──────── DATA PROVIDED ────────

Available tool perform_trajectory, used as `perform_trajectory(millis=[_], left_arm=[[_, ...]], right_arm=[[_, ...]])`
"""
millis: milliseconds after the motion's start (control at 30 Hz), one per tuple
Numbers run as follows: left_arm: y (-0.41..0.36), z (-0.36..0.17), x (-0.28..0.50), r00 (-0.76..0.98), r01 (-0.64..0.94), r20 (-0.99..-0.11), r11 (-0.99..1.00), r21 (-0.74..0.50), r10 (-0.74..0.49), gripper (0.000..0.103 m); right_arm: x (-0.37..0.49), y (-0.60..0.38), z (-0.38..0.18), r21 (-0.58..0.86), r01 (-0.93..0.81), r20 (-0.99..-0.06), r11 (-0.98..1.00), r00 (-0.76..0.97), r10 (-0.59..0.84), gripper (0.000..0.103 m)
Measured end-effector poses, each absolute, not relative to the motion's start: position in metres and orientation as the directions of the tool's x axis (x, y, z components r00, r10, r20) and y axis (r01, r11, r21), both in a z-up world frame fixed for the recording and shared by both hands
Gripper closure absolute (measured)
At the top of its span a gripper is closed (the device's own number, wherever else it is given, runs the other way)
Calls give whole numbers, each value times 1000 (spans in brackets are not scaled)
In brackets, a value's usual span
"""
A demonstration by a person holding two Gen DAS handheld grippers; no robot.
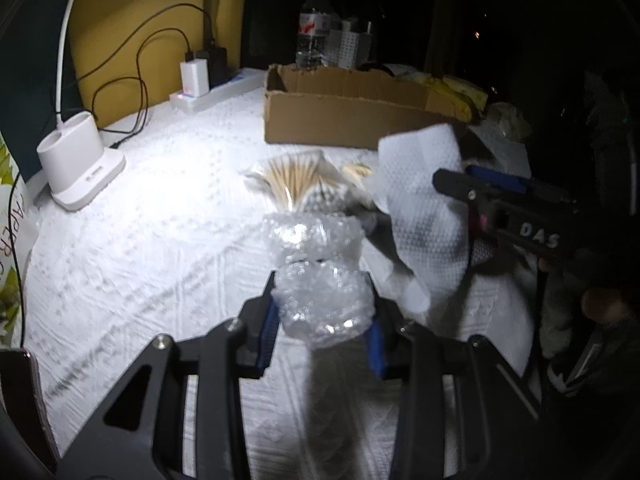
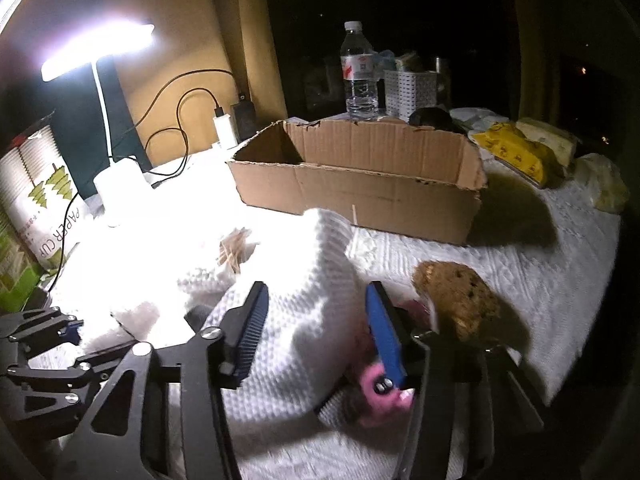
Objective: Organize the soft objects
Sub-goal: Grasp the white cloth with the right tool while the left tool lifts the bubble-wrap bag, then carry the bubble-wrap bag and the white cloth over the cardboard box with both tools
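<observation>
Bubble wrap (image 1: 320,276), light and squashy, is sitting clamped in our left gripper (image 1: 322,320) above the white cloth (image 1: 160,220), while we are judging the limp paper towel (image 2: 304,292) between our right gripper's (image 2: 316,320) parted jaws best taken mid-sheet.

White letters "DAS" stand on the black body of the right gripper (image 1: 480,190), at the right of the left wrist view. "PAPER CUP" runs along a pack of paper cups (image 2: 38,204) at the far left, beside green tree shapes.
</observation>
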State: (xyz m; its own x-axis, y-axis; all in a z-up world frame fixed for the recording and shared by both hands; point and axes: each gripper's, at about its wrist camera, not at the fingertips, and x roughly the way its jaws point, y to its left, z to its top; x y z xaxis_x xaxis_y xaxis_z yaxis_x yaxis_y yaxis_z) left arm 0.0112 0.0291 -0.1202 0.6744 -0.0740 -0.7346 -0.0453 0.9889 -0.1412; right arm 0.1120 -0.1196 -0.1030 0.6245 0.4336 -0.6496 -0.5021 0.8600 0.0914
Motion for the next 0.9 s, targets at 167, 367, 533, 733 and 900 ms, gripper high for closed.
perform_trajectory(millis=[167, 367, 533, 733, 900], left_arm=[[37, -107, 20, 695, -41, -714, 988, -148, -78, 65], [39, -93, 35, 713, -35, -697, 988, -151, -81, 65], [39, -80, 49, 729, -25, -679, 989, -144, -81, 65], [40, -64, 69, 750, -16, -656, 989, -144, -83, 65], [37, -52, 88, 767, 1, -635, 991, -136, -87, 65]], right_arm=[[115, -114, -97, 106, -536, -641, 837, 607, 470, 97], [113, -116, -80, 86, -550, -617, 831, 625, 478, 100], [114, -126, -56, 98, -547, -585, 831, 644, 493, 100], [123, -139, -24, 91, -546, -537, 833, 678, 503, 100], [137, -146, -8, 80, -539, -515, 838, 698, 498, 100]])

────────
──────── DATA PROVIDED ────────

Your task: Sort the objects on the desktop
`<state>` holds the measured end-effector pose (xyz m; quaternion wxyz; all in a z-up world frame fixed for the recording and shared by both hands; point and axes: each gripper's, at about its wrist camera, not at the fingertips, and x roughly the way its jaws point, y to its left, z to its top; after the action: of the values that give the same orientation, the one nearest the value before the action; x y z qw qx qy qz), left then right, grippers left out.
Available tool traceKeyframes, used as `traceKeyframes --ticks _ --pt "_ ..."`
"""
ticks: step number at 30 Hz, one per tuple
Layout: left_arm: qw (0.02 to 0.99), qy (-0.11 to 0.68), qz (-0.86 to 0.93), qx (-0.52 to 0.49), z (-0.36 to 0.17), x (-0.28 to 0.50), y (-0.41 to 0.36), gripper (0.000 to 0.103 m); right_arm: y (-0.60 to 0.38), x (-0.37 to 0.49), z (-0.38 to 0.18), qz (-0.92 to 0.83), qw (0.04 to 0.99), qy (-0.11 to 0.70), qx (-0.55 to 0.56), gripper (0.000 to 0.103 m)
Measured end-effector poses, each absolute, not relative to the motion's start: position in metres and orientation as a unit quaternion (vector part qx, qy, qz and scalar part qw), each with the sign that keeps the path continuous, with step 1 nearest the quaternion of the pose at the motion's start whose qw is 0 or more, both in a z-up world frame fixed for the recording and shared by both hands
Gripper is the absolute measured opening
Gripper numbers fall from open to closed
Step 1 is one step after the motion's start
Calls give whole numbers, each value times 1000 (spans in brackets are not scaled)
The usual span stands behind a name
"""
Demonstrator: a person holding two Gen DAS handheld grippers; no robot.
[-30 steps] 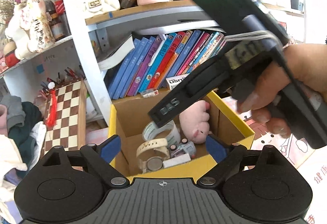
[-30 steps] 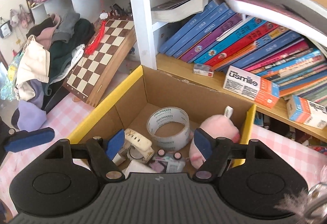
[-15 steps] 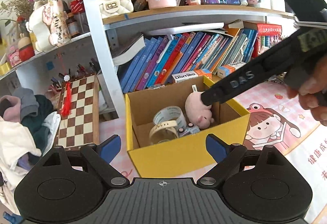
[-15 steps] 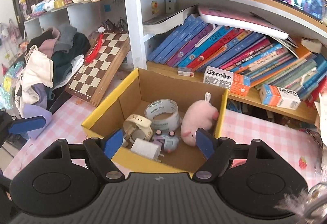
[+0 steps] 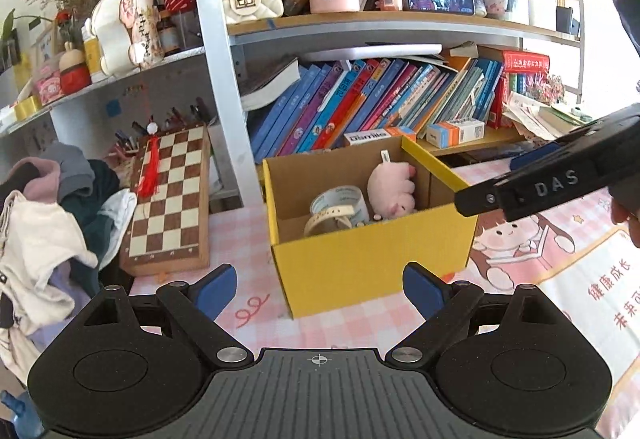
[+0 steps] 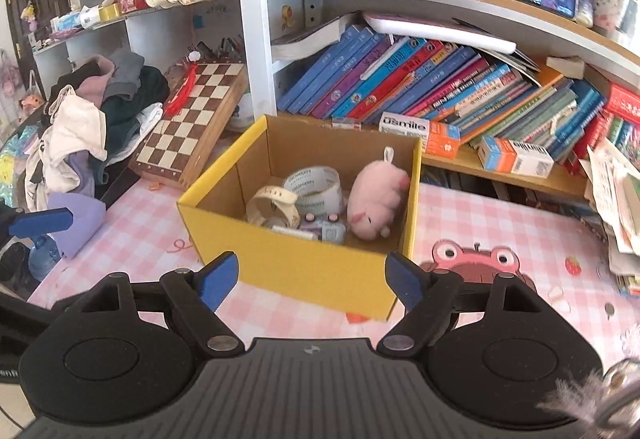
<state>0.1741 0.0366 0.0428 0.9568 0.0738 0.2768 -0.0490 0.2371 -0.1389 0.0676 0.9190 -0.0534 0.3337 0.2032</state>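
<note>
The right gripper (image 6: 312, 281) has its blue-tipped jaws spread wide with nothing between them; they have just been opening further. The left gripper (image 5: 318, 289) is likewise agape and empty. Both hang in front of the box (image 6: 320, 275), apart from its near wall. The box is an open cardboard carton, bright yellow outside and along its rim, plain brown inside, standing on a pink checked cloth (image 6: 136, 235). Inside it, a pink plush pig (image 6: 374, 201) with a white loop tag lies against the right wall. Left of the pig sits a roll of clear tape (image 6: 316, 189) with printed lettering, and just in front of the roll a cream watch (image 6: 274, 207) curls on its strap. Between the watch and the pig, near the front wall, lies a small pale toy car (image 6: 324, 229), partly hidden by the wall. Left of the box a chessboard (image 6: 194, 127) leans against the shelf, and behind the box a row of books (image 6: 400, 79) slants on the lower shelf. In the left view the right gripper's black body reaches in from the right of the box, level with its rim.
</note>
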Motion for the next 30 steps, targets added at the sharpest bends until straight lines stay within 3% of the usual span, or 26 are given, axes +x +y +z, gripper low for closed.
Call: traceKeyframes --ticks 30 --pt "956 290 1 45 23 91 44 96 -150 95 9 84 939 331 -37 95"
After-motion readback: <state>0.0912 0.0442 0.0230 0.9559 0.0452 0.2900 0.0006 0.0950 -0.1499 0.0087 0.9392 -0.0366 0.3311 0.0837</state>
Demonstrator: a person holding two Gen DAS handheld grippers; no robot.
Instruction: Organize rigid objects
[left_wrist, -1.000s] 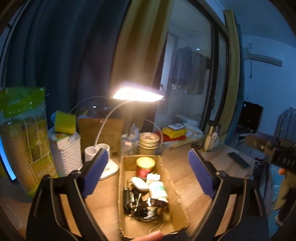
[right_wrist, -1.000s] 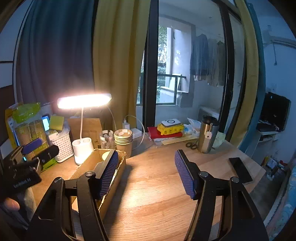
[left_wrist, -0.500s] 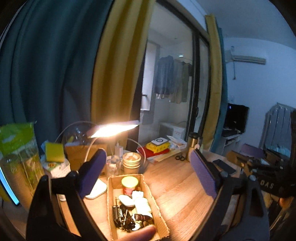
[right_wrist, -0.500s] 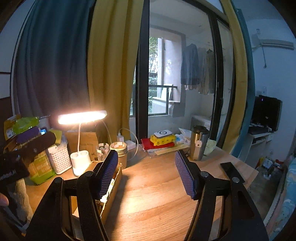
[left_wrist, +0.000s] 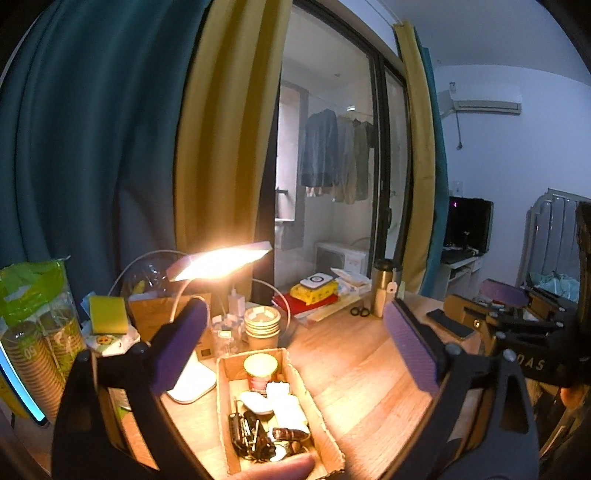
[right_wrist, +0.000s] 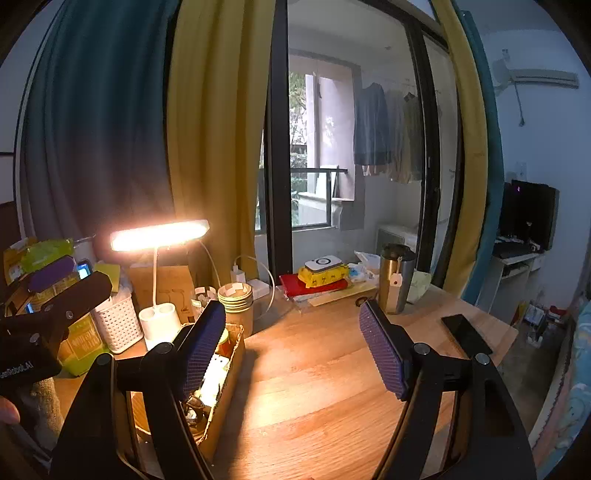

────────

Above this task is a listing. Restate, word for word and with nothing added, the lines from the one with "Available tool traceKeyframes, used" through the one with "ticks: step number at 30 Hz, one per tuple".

## ANSWER SECTION
Available tool traceKeyframes, used as `traceKeyframes --ticks _ --pt "_ ..."`
"""
ticks: step number at 30 Hz, one per tuple

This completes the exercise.